### THE TASK
Reproduce the listing below character for character; drop every image.

### GIVEN MATERIAL
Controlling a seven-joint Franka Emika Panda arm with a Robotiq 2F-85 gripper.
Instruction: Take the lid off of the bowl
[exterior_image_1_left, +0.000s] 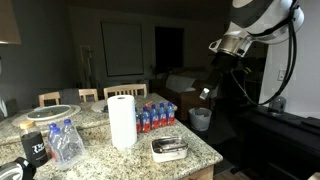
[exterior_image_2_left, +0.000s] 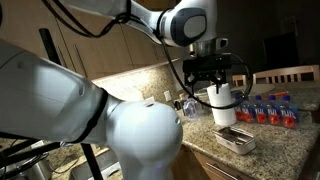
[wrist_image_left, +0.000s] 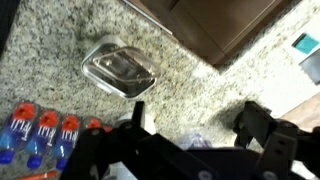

### SOLUTION TO THE PROBLEM
Controlling a seven-joint Franka Emika Panda arm with a Robotiq 2F-85 gripper.
Instruction: Take the lid off of the bowl
[exterior_image_1_left, +0.000s] 
[exterior_image_2_left, +0.000s] 
[wrist_image_left, +0.000s] 

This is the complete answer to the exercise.